Lüttmanns offener Umgang auf Instagram wirkt sich tatsächlich auch auf ihr Offline-Leben aus. So richtig offen spricht sie eigentlich nur mit wenigen ausgewählten Menschen über ihre Erkrankung. Allein schon deswegen, weil sie kein Mitleid wolle, und weil es den meisten Menschen schwerfiele, Mitgefühl zu zeigen, ohne dabei in Mitleid zu verfallen. Aber inzwischen ist sie im Umgang mit Freunden und Familie etwas entspannter: "Ich weiß, dass die meisten Menschen in meinem Umfeld nun die Möglichkeit haben zu erfahren, wie ich mich wirklich fühle. Wenn sie das erfahren, stehe ich ihnen aber nicht persönlich gegenüber und muss sehen, wie es sie mitnimmt. Jeder kann meine Texte ganz in Ruhe zu Hause vor dem Bildschirm lesen und darüber nachdenken. Wenn die Menschen mich dann treffen, sind sie schon etwas gefasster und ich habe nicht mehr das Gefühl, ICH müsste den Seelentröster spielen."

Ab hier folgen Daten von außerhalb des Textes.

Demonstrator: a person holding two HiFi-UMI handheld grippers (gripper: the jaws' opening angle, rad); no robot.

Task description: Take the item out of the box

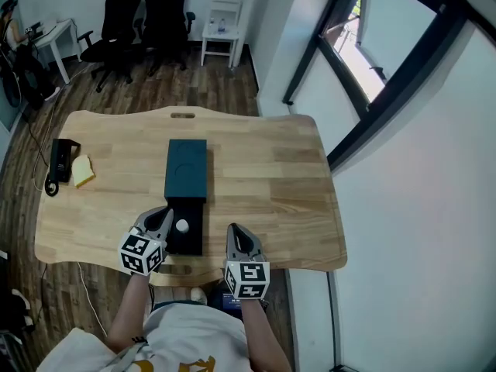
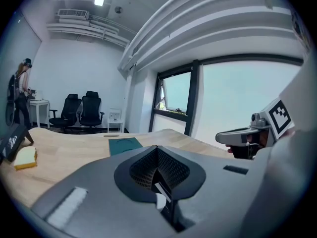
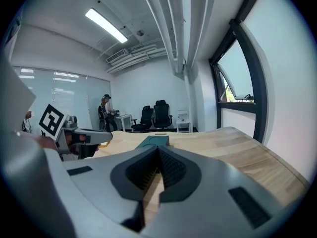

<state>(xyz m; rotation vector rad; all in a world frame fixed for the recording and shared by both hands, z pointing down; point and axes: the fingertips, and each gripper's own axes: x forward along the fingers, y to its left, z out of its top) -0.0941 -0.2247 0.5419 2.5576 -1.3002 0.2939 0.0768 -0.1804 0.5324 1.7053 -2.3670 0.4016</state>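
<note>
- Left hand-held gripper (image 1: 164, 214): jaws are seen closed, nothing gripped, tips beside the open box (image 1: 190, 242) on the surface (image 1: 263, 177).
- Right hand-held gripper (image 1: 235, 231): jaws are seen closed, empty.
- Item (image 1: 182, 225): small, white, lying inside the box; its kind cannot be made out.

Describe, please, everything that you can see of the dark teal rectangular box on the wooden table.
The dark teal rectangular box lies flat near the middle of the light wooden table, long side running away from the person. Its top looks matte, like card, with a faint pressed circle. Its near end meets a black open tray holding a small white round item; whether they are joined cannot be told. Nothing else touches it.
</note>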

Generell würde sich Julia Lüttmann wünschen, dass Verständnis für Menschen mit besonderen Bedürfnissen in unserer Gesellschaft kein Luxusgut ist, sondern eine Selbstverständlichkeit. Und dass jeder sich mal fragt: Wie würde es mir gehen, wenn ich in dieser Situation wäre? Um das zu erreichen, ist es unter anderem so wichtig, auch Menschen mit chronischen Erkrankungen und unsichtbaren Behinderungen ein Gesicht zu geben. Diverse Social-Media-Kanäle können heutzutage durchaus dazu beitragen, ihnen mehr Gehör zu verschaffen und ihre Unsichtbarkeit immer mehr in Sichtbarkeit umzuwandeln.

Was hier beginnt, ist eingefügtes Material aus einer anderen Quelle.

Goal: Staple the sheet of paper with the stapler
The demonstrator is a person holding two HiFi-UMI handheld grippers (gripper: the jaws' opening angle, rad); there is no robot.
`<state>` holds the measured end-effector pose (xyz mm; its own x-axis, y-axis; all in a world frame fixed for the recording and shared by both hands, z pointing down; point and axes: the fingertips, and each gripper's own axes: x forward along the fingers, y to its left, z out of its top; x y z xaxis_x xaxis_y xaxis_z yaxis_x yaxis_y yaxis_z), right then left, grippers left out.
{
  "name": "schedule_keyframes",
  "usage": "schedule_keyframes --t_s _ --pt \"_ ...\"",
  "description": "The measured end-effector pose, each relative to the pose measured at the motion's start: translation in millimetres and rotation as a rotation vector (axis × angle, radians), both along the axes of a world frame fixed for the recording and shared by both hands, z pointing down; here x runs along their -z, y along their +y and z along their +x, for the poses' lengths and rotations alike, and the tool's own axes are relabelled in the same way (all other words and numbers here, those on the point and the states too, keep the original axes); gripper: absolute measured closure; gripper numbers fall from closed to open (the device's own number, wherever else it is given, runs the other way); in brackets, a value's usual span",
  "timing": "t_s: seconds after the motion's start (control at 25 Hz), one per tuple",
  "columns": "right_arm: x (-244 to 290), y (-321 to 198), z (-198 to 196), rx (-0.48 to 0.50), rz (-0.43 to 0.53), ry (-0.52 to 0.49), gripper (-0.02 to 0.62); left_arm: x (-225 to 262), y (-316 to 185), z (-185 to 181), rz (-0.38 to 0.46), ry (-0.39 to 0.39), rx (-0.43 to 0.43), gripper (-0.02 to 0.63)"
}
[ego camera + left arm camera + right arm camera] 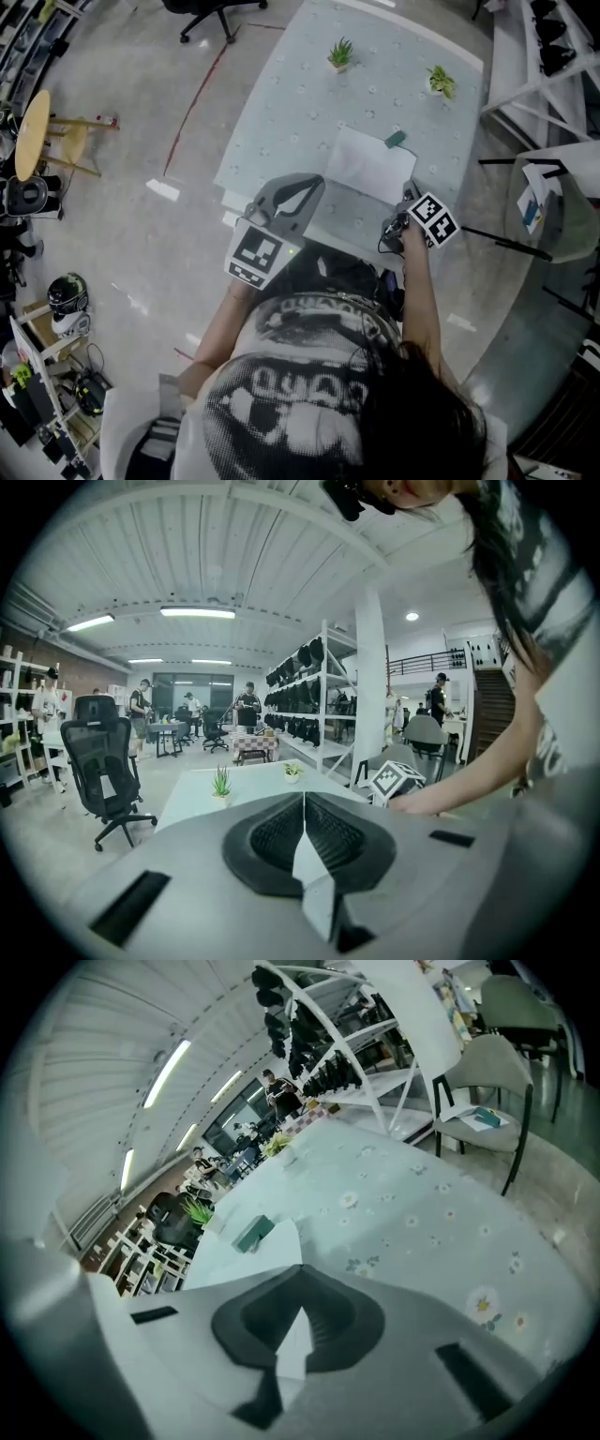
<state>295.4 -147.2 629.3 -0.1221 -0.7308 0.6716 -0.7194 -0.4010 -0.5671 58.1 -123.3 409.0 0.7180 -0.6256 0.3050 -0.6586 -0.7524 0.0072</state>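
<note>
A white sheet of paper (367, 165) lies on the flowered table (281, 103), with a small green stapler (395, 139) at its far right corner. My left gripper (312, 184) hovers shut and empty just off the table's near edge, left of the sheet. My right gripper (409, 192) is shut and empty too, at the sheet's near right corner. In the right gripper view the stapler (253, 1233) and paper (246, 1258) lie ahead to the left of the jaws (300, 1274). The left gripper view shows closed pads (303, 803) and the right gripper's marker cube (394, 780).
Two small potted plants (340, 52) (441, 81) stand at the table's far end. A grey chair (553, 211) holding papers is to the right, with white shelving (539, 47) behind it. A black office chair (103, 761) stands on the floor to the left.
</note>
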Motion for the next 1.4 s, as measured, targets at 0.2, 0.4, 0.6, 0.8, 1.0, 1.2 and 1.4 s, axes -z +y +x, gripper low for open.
schedule_keyframes --t_s 0.2,0.4,0.6,0.8,1.0,1.2,1.4 --pt "3 -2 -2 -0.021 0.023 -0.016 0.589 -2 -1 2 -0.005 0.0 -0.012 0.601" --pt "6 -8 -7 -0.025 0.055 -0.041 0.58 -4 -4 6 -0.011 0.005 -0.027 0.601" --pt "9 -2 -3 0.027 0.035 0.022 0.52 -6 -6 17 -0.016 0.022 -0.056 0.601" --pt "29 -13 -4 0.168 0.072 0.098 0.525 -9 -12 28 -0.02 0.047 -0.082 0.601" --pt "46 -40 -19 0.37 0.116 0.155 0.529 -14 -19 39 -0.025 0.075 -0.098 0.601" --pt "56 -63 -36 0.641 0.132 0.296 0.584 -21 -21 48 -0.044 0.094 -0.118 0.601" --pt "54 -86 -53 0.922 0.115 0.454 0.595 -24 -27 54 -0.045 0.103 -0.134 0.601"
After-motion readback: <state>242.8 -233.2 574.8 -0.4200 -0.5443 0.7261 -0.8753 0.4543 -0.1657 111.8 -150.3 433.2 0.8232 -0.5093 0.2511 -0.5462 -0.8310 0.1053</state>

Sicher stellvertretend für viele andere "Unsichtbare", ist das auch das Anliegen von Julia Lüttmann: "Ich möchte mir und anderen Betroffenen helfen, aber auch diejenigen sensibilisieren und aufklären, die in ihrem Leben bisher verschont geblieben sind. Das Leben ist nicht für jeden Menschen unbeschwert, und auch wir brauchen eine Stimme in dieser Gesellschaft."